What you need to do:
Would you retype every line below without changing anything?

Saved data entries:
= Beginning of Section =
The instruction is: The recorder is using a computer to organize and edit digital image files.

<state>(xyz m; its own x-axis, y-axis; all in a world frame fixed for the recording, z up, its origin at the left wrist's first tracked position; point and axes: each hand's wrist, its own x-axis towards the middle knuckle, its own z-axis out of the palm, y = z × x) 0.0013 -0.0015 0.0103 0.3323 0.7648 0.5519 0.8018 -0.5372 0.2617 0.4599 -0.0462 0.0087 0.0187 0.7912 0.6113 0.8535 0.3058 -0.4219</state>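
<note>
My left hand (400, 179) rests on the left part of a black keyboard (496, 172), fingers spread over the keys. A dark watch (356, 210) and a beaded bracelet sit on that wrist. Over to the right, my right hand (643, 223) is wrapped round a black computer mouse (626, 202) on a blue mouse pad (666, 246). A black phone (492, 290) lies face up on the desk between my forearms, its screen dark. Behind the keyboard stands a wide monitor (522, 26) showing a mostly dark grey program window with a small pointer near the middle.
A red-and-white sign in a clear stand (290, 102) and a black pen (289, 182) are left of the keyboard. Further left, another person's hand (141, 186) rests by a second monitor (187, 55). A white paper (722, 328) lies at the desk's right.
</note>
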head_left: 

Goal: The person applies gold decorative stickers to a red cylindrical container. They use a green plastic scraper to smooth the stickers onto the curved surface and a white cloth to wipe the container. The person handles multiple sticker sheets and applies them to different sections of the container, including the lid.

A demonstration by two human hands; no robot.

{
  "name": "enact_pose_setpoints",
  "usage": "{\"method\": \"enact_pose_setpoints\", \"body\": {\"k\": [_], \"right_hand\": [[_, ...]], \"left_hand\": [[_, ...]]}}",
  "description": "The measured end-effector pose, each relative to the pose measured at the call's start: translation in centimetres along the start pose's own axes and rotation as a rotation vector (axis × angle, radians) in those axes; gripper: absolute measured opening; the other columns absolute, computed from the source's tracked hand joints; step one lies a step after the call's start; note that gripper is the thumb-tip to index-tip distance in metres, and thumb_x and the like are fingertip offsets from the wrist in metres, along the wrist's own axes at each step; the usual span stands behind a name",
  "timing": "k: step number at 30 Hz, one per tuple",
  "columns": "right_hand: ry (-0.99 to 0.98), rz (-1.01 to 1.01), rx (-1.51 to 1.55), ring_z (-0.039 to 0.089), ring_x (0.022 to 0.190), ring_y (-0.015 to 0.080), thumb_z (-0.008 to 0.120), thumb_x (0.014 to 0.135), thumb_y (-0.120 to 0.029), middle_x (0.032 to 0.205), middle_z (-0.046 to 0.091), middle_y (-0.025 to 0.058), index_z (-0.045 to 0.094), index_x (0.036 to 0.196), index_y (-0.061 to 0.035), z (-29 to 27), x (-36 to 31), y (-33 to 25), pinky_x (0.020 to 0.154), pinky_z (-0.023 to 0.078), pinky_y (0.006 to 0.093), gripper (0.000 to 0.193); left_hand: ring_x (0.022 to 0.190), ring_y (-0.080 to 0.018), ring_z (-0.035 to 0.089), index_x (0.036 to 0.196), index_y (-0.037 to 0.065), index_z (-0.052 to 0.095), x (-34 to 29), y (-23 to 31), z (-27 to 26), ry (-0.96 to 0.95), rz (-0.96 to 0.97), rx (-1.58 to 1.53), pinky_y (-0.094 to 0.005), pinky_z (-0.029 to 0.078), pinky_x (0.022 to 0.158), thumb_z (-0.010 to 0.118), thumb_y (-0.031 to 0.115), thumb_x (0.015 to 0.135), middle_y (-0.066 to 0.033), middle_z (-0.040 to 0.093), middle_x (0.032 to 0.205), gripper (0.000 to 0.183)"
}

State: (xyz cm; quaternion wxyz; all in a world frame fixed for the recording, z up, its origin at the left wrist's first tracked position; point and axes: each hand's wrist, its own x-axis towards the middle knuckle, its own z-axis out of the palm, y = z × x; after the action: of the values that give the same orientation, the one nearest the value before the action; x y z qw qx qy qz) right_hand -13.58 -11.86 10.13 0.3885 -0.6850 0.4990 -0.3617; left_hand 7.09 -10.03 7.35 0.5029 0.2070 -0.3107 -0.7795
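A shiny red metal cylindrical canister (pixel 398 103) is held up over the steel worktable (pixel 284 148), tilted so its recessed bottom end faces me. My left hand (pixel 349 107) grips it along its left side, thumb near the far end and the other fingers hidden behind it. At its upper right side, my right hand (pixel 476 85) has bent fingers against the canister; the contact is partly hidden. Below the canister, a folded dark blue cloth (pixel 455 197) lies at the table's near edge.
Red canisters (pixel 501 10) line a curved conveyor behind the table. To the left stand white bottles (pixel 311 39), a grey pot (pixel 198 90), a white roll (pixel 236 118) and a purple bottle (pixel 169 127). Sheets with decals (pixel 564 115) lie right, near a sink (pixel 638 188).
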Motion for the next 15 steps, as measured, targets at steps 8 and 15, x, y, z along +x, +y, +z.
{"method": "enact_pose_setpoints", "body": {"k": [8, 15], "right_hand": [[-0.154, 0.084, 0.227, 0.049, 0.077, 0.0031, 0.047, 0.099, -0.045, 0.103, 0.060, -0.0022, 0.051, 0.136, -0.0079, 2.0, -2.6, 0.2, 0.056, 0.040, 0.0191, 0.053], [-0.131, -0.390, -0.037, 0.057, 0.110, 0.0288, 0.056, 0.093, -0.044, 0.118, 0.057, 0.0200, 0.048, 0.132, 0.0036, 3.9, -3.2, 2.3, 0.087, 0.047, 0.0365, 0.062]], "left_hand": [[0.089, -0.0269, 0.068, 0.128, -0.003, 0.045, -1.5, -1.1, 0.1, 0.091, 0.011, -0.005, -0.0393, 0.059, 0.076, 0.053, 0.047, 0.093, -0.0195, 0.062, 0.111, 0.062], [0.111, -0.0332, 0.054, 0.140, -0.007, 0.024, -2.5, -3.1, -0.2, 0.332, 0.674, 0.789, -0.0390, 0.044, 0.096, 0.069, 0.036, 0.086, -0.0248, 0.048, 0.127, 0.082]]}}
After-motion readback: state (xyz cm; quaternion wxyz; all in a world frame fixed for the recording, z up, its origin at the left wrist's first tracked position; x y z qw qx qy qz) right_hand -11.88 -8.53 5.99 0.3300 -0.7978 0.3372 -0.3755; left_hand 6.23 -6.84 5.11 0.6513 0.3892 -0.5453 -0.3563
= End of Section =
Task result:
The instruction is: The recorder is using a computer to organize and edit digital image files.

<state>(xyz m; its own x-axis, y-axis; all in a world frame fixed for the recording, z up, its origin at the left wrist's first tracked position; point and axes: each hand's wrist, its own x-axis towards the middle knuckle, its own z-axis out of the palm, y = z × x) 0.0013 -0.0015 0.0103 0.3323 0.7648 0.5519 0.8018 -0.5372 0.2617 0.4599 -0.0462 0.0087 0.0187 0.7912 0.6113 0.8535 0.3058 -0.4219</state>
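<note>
My left hand (400, 179) rests on the left part of a black keyboard (496, 172), fingers spread over the keys. A dark watch (356, 210) and a beaded bracelet sit on that wrist. Over to the right, my right hand (643, 223) is wrapped round a black computer mouse (626, 202) on a blue mouse pad (666, 246). A black phone (492, 290) lies face up on the desk between my forearms, its screen dark. Behind the keyboard stands a wide monitor (522, 26) showing a mostly dark grey program window with a small pointer near the middle.
A red-and-white sign in a clear stand (290, 102) and a black pen (289, 182) are left of the keyboard. Further left, another person's hand (141, 186) rests by a second monitor (187, 55). A white paper (722, 328) lies at the desk's right.
</note>
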head_left: 

Goal: The person applies gold decorative stickers to a red cylindrical container. They use a green plastic scraper to smooth the stickers onto the curved surface and a white cloth to wipe the container. The person handles multiple sticker sheets and applies them to different sections of the container, including the lid.

A demonstration by two human hands; no robot.

{
  "name": "enact_pose_setpoints",
  "usage": "{\"method\": \"enact_pose_setpoints\", \"body\": {\"k\": [_], \"right_hand\": [[_, ...]], \"left_hand\": [[_, ...]]}}",
  "description": "The measured end-effector pose, each relative to the pose measured at the call's start: translation in centimetres along the start pose's own axes and rotation as a rotation vector (axis × angle, radians) in those axes; gripper: absolute measured opening; the other columns absolute, computed from the source's tracked hand joints; step one lies a step after the call's start; note that gripper is the thumb-tip to index-tip distance in metres, and thumb_x and the like are fingertip offsets from the wrist in metres, along the wrist's own axes at each step; the usual span stands behind a name",
  "timing": "k: step number at 30 Hz, one per tuple",
  "columns": "right_hand: ry (-0.99 to 0.98), rz (-1.01 to 1.01), rx (-1.51 to 1.55), ring_z (-0.039 to 0.089), ring_x (0.022 to 0.190), ring_y (-0.015 to 0.080), thumb_z (-0.008 to 0.120), thumb_x (0.014 to 0.135), thumb_y (-0.120 to 0.029), middle_x (0.032 to 0.205), middle_z (-0.046 to 0.091), middle_y (-0.025 to 0.058), index_z (-0.045 to 0.094), index_x (0.036 to 0.196), index_y (-0.061 to 0.035), z (-29 to 27), x (-36 to 31), y (-33 to 25), pinky_x (0.020 to 0.154), pinky_z (-0.023 to 0.078), pinky_y (0.006 to 0.093), gripper (0.000 to 0.193); left_hand: ring_x (0.022 to 0.190), ring_y (-0.080 to 0.018), ring_z (-0.035 to 0.089), index_x (0.036 to 0.196), index_y (-0.037 to 0.065), index_z (-0.052 to 0.095), x (-34 to 29), y (-23 to 31), z (-27 to 26), ry (-0.96 to 0.95), rz (-0.96 to 0.97), rx (-1.58 to 1.53), pinky_y (-0.094 to 0.005), pinky_z (-0.029 to 0.078), pinky_x (0.022 to 0.158), thumb_z (-0.010 to 0.118), thumb_y (-0.031 to 0.115), thumb_x (0.015 to 0.135), middle_y (-0.066 to 0.033), middle_z (-0.040 to 0.093), middle_x (0.032 to 0.205), gripper (0.000 to 0.183)"
}

State: (xyz cm; quaternion wxyz; all in a world frame fixed for the recording, z up, its origin at the left wrist's first tracked position; point and axes: each hand's wrist, its own x-axis towards the middle knuckle, its own z-axis out of the palm, y = z × x; after the action: of the values that give the same orientation, the one nearest the value before the action; x y z qw qx qy qz) right_hand -13.58 -11.86 10.13 0.3885 -0.6850 0.4990 -0.3617; left_hand 7.09 -10.03 7.35 0.5029 0.2070 -0.3107 -0.7795
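A shiny red metal cylindrical canister (pixel 398 103) is held up over the steel worktable (pixel 284 148), tilted so its recessed bottom end faces me. My left hand (pixel 349 107) grips it along its left side, thumb near the far end and the other fingers hidden behind it. At its upper right side, my right hand (pixel 476 85) has bent fingers against the canister; the contact is partly hidden. Below the canister, a folded dark blue cloth (pixel 455 197) lies at the table's near edge.
Red canisters (pixel 501 10) line a curved conveyor behind the table. To the left stand white bottles (pixel 311 39), a grey pot (pixel 198 90), a white roll (pixel 236 118) and a purple bottle (pixel 169 127). Sheets with decals (pixel 564 115) lie right, near a sink (pixel 638 188).
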Motion for the next 15 steps, as measured, targets at steps 8 and 15, x, y, z along +x, +y, +z.
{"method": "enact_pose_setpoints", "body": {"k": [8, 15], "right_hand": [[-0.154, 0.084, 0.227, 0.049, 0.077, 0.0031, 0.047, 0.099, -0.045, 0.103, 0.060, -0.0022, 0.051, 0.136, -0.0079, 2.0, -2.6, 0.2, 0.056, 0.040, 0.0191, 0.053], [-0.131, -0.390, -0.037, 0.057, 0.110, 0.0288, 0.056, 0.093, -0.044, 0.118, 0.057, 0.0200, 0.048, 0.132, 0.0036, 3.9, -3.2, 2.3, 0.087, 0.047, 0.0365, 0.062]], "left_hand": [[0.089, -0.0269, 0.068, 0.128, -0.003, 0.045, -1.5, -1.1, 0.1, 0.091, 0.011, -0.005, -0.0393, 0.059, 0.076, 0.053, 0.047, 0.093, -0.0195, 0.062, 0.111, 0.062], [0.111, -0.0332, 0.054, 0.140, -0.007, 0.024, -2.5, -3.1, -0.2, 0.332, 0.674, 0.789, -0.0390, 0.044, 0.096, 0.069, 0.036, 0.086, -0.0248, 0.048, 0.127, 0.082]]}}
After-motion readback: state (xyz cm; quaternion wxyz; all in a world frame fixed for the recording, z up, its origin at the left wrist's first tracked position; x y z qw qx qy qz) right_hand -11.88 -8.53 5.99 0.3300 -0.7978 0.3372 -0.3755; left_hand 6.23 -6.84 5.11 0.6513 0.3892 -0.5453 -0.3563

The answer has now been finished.